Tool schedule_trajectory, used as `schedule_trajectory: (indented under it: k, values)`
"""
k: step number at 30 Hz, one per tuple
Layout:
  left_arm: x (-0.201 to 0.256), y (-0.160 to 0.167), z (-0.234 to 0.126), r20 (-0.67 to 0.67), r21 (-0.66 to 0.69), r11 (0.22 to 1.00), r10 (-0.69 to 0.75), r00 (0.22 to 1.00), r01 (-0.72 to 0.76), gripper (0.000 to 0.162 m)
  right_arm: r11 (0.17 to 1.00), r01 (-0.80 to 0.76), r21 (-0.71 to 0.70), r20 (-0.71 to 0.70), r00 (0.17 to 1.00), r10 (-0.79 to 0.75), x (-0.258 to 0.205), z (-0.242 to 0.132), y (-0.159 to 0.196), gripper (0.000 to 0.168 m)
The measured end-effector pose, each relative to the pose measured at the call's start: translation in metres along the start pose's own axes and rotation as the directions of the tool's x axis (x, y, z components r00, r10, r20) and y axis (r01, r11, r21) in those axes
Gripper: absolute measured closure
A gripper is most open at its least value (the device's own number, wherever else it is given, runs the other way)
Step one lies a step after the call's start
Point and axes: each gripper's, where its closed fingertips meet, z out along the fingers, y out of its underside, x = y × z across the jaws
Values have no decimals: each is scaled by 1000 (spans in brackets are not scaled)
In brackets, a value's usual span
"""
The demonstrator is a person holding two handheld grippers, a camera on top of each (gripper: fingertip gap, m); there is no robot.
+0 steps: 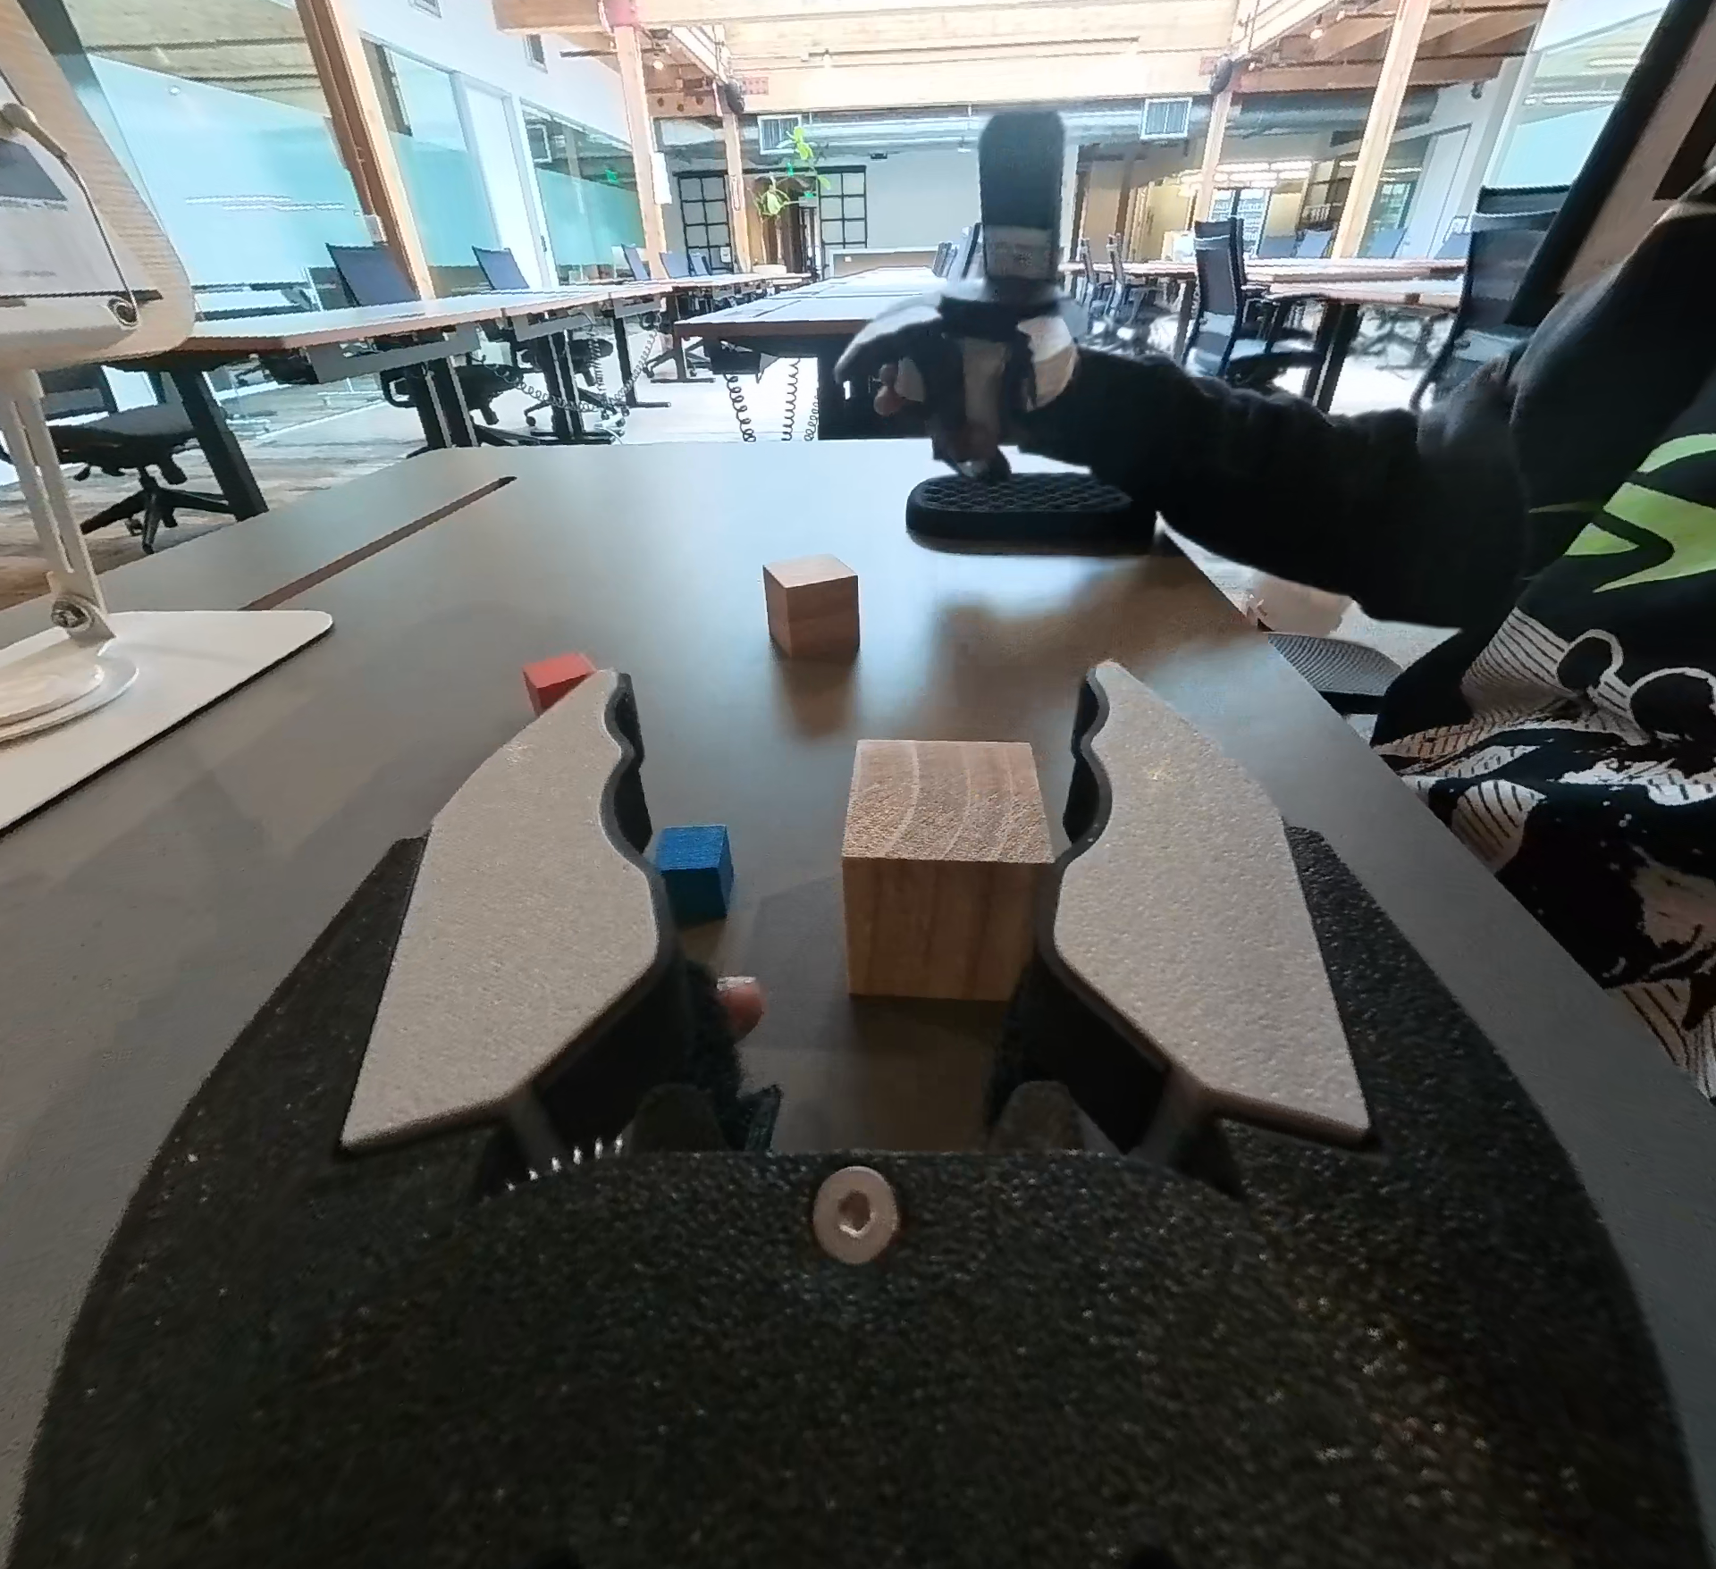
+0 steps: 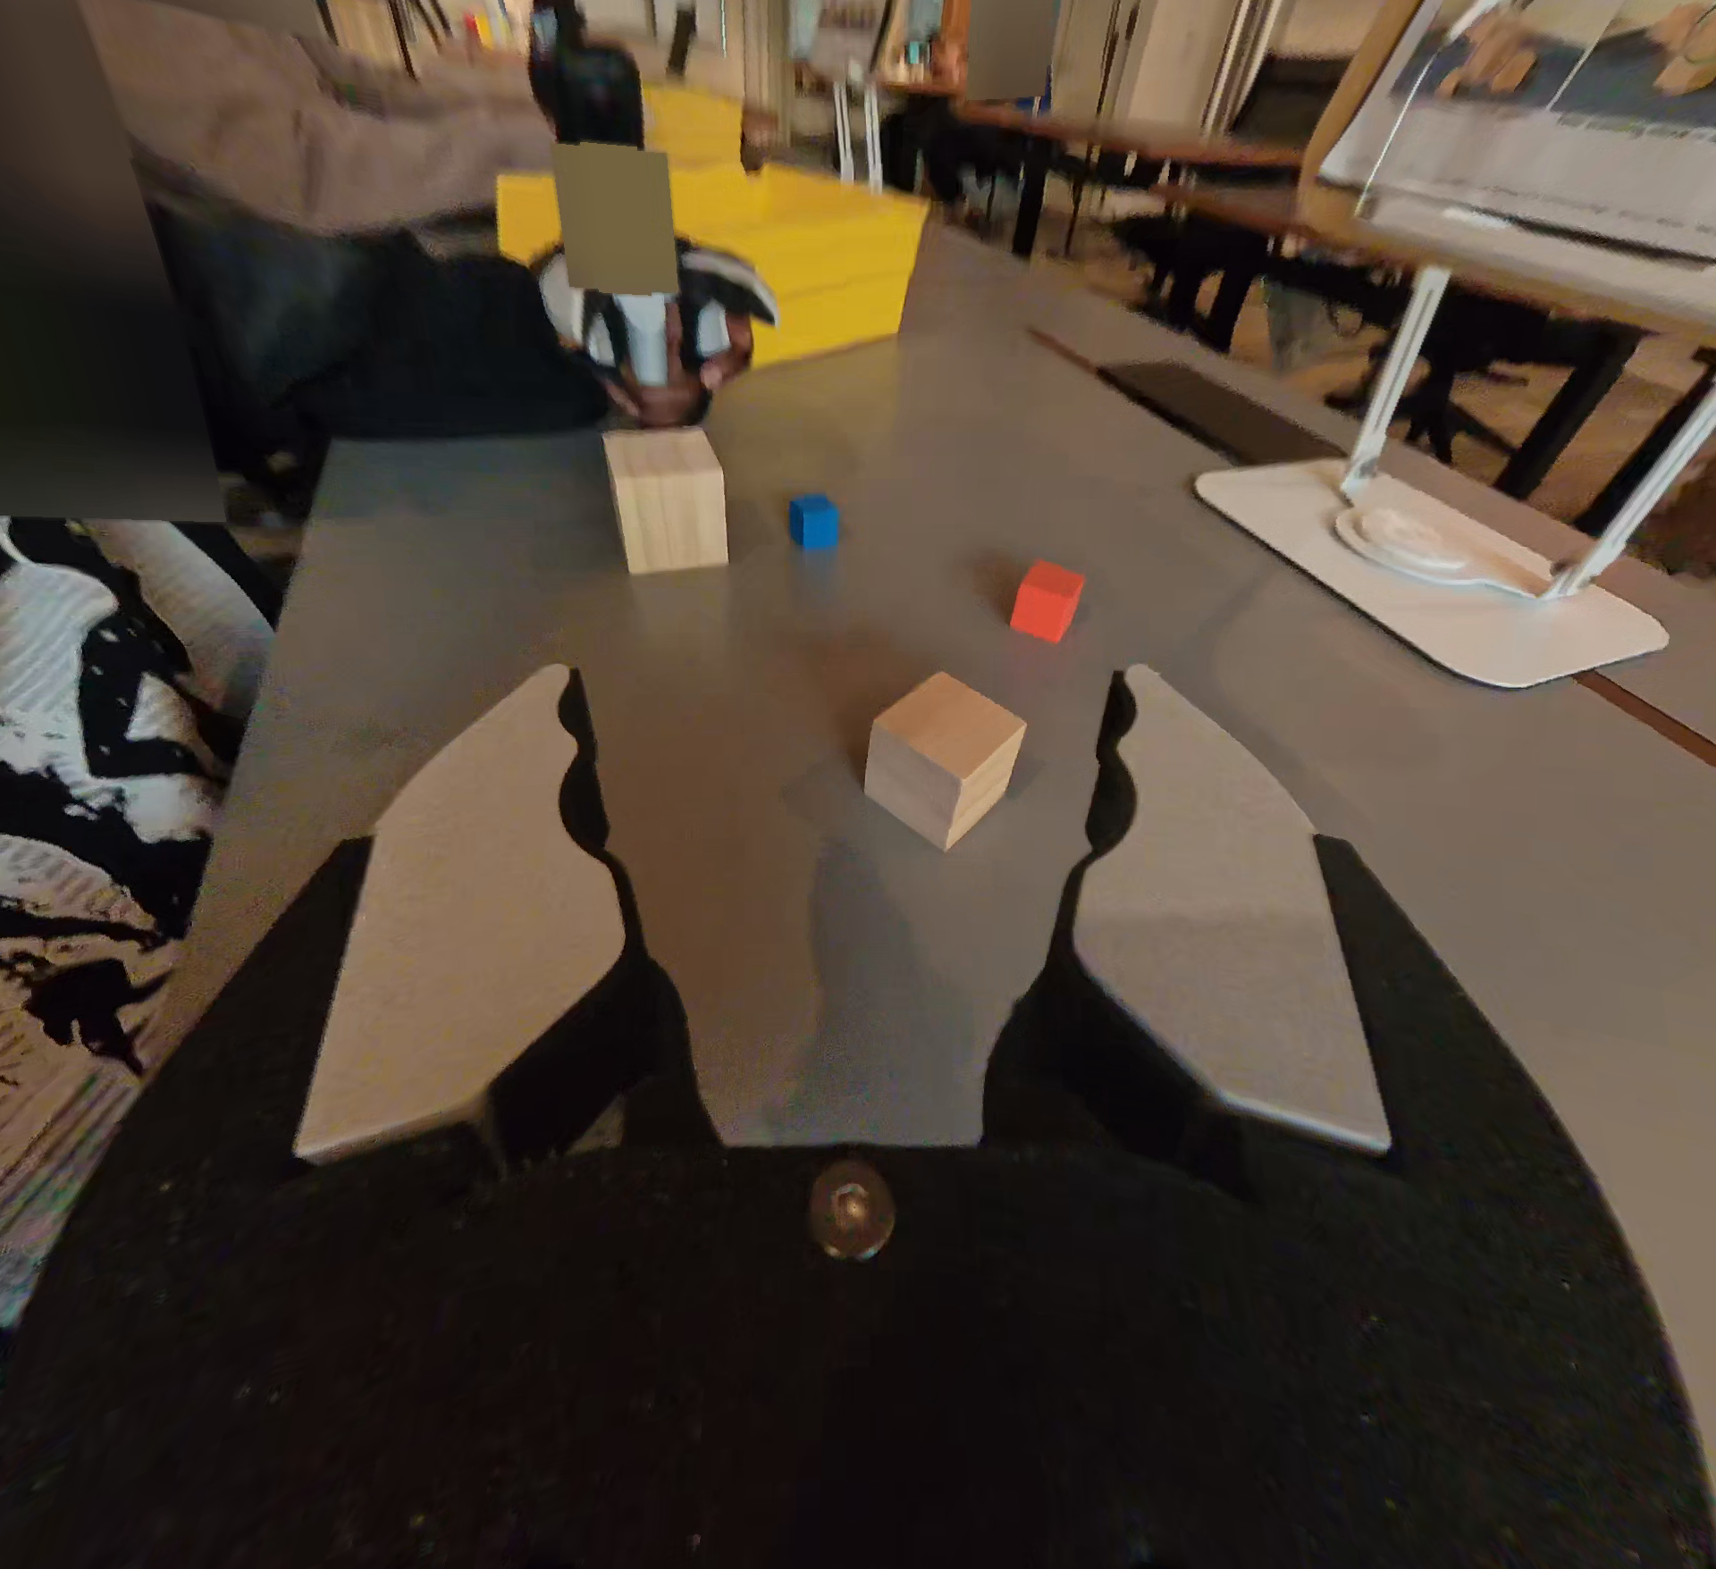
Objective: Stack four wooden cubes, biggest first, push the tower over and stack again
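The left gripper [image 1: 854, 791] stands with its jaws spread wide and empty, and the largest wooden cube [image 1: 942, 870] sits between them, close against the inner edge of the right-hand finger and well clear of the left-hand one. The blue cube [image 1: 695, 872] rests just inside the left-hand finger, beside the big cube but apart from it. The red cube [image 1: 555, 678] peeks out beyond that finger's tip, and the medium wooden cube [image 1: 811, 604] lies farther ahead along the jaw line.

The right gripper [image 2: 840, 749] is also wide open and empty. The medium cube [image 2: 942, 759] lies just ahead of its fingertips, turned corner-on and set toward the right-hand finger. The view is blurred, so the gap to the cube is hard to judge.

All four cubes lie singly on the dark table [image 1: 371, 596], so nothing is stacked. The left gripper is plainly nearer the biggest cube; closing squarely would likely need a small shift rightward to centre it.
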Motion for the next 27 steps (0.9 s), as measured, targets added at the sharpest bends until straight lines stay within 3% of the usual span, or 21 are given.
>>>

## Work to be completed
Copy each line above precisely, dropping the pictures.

## Written solution
Tool schedule_trajectory, used as `schedule_trajectory: (indented under it: k, values)`
"""
k: step number at 30 Hz, one per tuple
Layout:
  left_arm: x (-0.201 to 0.256), y (-0.160 to 0.167), z (-0.234 to 0.126), r20 (-0.67 to 0.67), r21 (-0.66 to 0.69), r11 (0.22 to 1.00), r10 (-0.69 to 0.75), r00 (0.22 to 1.00), r01 (-0.72 to 0.76), gripper (0.000 to 0.162 m)
  right_arm: r11 (0.17 to 1.00), r01 (-0.80 to 0.76), r21 (-0.71 to 0.70), r20 (-0.71 to 0.70), r00 (0.17 to 1.00), r10 (-0.79 to 0.75), x (-0.258 to 0.205), z (-0.242 to 0.132), y (-0.159 to 0.196), gripper (0.000 to 0.168 m)
The measured end-effector pose, each relative to the pose measured at the call's start: translation in metres along the start pose's own axes and rotation as the directions of the tool's x axis (x, y, z components r00, r10, r20) and y axis (r01, r11, r21) in those axes
Gripper: absolute measured closure
A gripper is most open at its least value (the device's own number, wherever else it is given, runs the other way)
Step one lies a step after the call's start
Point and axes: each gripper's, where its closed fingertips meet, z out along the fingers, y out of its underside, x = y × z across the jaws
Values have no decimals: each is scaled by 1000 (spans in brackets are not scaled)
In brackets, a value's usual span
"""
The demonstrator is a person holding two handheld grippers, a camera on top of each (gripper: fingertip gap, m); there is no robot.
+0 steps: 
+0 steps: 
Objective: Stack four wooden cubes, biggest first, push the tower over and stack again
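The left gripper [image 1: 854, 791] stands with its jaws spread wide and empty, and the largest wooden cube [image 1: 942, 870] sits between them, close against the inner edge of the right-hand finger and well clear of the left-hand one. The blue cube [image 1: 695, 872] rests just inside the left-hand finger, beside the big cube but apart from it. The red cube [image 1: 555, 678] peeks out beyond that finger's tip, and the medium wooden cube [image 1: 811, 604] lies farther ahead along the jaw line.

The right gripper [image 2: 840, 749] is also wide open and empty. The medium cube [image 2: 942, 759] lies just ahead of its fingertips, turned corner-on and set toward the right-hand finger. The view is blurred, so the gap to the cube is hard to judge.

All four cubes lie singly on the dark table [image 1: 371, 596], so nothing is stacked. The left gripper is plainly nearer the biggest cube; closing squarely would likely need a small shift rightward to centre it.
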Motion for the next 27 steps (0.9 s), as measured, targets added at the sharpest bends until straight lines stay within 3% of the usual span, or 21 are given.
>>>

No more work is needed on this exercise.